• _What to work on_
Please keep to the lines below from the one with "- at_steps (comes" through the one with "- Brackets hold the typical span", and restate them word for word, ends included.

• _Raw data_
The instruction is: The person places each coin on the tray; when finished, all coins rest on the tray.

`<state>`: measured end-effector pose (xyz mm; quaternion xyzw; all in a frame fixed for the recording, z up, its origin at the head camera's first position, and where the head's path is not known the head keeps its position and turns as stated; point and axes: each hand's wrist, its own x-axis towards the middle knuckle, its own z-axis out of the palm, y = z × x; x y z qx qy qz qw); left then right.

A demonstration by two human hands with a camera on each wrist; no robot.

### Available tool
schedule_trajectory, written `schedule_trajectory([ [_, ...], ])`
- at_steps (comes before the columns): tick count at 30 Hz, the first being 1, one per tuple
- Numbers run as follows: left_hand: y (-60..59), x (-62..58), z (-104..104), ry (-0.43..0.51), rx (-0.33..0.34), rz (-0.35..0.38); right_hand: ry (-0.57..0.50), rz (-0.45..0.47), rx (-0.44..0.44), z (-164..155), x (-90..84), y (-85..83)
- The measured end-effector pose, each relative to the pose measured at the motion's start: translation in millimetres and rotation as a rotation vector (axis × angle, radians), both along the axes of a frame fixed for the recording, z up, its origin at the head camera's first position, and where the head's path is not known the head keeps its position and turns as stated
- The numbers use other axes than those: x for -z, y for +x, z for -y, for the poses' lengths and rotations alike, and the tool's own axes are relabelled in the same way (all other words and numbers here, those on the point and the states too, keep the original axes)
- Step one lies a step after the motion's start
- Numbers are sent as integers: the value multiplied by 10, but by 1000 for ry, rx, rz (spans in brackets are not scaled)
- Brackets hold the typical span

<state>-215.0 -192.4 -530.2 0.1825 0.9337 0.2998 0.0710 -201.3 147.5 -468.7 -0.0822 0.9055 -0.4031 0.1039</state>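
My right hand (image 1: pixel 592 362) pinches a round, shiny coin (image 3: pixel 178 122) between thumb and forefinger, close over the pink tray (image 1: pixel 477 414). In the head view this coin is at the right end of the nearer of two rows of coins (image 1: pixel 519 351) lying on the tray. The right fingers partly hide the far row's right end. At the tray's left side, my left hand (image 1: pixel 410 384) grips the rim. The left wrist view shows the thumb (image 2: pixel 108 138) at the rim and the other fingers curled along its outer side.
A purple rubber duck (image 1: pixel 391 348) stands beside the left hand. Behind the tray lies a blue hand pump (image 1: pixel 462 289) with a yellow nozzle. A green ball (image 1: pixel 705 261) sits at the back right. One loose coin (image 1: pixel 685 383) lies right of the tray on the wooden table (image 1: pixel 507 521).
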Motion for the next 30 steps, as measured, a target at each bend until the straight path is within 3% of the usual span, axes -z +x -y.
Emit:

• _Response box_
- at_steps (comes before the columns): tick count at 30 Hz, the first being 1, one per tuple
- Numbers run as follows: left_hand: y (-60..59), x (-62..58), z (-104..104), ry (-0.43..0.51), rx (-0.33..0.34), rz (-0.35..0.38); right_hand: ry (-0.57..0.50), rz (-0.45..0.47), rx (-0.44..0.44), z (-164..155), x (-90..84), y (-85..83)
- The measured end-effector pose, each relative to the pose measured at the motion's start: translation in millimetres and rotation as a rotation vector (axis × angle, radians), both along the axes of a frame fixed for the recording, z up, its origin at the head camera's first position, and where the head's path is not known the head keeps its position and turns as stated
- The numbers use other axes than those: x for -z, y for +x, z for -y, for the poses' lengths and rotations alike, and the tool's own axes are relabelled in the same way (all other words and numbers here, those on the point and the states too, keep the original axes)
- Step one lies a step after the motion's start
- Numbers are sent as integers: the value multiplied by 10, but by 1000 for ry, rx, rz (spans in brackets are not scaled)
- Brackets hold the typical span

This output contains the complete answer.